### Problem description
Whenever a line below holds the word "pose", copy that line.

### Provided material

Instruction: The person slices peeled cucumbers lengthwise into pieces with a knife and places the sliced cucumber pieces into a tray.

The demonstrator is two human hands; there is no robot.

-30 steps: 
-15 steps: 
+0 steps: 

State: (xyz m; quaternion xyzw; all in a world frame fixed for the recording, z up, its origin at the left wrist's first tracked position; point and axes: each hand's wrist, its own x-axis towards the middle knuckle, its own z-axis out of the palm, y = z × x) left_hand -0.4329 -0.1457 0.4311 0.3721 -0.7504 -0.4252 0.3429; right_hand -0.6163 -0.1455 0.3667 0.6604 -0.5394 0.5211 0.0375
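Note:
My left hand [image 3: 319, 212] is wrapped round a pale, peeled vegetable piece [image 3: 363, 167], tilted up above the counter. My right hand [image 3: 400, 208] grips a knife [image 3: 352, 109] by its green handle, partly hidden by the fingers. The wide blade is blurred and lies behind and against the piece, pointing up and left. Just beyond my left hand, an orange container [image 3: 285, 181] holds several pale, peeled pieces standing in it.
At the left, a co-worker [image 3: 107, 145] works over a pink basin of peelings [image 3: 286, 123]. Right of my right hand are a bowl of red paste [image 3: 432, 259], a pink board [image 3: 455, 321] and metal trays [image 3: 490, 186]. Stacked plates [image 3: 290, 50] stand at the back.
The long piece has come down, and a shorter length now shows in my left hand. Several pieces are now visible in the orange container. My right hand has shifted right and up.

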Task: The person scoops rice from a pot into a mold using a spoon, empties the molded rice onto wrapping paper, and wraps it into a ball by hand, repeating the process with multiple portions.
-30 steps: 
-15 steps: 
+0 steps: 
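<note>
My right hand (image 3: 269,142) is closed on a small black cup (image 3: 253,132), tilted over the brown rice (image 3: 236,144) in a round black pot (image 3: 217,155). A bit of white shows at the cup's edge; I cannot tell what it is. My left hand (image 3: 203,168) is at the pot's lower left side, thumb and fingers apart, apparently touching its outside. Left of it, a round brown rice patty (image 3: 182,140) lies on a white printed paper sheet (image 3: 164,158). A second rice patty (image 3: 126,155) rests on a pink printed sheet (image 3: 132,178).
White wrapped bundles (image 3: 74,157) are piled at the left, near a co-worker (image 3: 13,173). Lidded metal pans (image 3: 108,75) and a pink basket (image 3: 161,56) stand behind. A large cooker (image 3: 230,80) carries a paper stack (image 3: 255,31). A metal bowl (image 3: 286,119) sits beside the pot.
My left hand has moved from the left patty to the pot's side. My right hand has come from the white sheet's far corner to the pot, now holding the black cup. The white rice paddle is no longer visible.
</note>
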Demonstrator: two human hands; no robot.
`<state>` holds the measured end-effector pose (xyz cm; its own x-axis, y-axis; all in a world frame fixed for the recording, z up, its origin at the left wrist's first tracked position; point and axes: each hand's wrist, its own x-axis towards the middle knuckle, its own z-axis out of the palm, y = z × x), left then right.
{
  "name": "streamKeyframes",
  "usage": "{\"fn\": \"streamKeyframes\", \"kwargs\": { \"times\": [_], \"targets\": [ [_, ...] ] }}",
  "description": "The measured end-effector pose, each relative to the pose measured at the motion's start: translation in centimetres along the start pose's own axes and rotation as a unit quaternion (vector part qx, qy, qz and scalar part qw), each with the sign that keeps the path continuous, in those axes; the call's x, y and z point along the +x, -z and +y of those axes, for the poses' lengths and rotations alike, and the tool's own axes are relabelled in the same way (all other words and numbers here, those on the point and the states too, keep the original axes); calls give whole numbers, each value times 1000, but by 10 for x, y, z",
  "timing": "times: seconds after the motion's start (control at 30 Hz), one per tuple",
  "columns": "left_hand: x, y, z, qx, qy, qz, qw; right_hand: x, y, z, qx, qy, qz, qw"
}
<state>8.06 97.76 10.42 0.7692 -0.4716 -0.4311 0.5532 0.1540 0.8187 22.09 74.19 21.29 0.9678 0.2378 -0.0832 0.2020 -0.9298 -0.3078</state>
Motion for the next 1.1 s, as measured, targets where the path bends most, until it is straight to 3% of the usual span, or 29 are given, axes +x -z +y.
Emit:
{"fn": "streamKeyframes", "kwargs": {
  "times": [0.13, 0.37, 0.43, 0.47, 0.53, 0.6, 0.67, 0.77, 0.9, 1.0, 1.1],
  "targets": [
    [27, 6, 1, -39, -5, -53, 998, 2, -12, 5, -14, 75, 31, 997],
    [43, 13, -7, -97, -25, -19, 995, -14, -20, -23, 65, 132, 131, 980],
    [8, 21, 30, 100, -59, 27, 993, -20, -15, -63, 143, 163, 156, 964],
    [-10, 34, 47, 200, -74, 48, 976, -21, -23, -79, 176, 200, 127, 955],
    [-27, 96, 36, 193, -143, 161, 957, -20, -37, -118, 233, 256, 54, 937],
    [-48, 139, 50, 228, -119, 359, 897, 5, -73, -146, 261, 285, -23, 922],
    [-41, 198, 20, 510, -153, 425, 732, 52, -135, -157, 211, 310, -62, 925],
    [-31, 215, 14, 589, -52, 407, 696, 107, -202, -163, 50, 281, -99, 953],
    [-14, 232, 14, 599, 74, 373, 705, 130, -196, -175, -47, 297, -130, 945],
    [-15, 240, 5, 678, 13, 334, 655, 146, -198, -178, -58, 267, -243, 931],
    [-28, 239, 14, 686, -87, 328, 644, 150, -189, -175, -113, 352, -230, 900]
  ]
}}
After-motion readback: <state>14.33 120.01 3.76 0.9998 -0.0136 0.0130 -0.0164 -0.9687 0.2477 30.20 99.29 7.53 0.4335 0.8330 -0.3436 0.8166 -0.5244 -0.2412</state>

### Answer to this task
`<state>` holds the measured end-effector pose (xyz cm; its own x-axis, y-axis; all in a world frame fixed for the recording, z up, its origin at the left wrist's first tracked position; point and axes: each hand's wrist, its own x-axis towards the middle knuckle, its own z-axis out of the palm, y = z × x), left then right.
  "description": "The measured end-effector pose, each relative to the pose measured at the motion's start: translation in centimetres along the start pose's own axes and rotation as a unit quaternion (vector part qx, qy, qz and scalar part qw), each with the sign that keeps the path continuous, in those axes; the call's x, y and z point along the +x, -z and +y of those axes, for the poses' lengths and rotations alike, and the tool's own axes are relabelled in the same way (all other words and numbers here, those on the point and the states too, keep the original axes); calls give whole numbers, each value times 1000, but by 10 for x, y, z",

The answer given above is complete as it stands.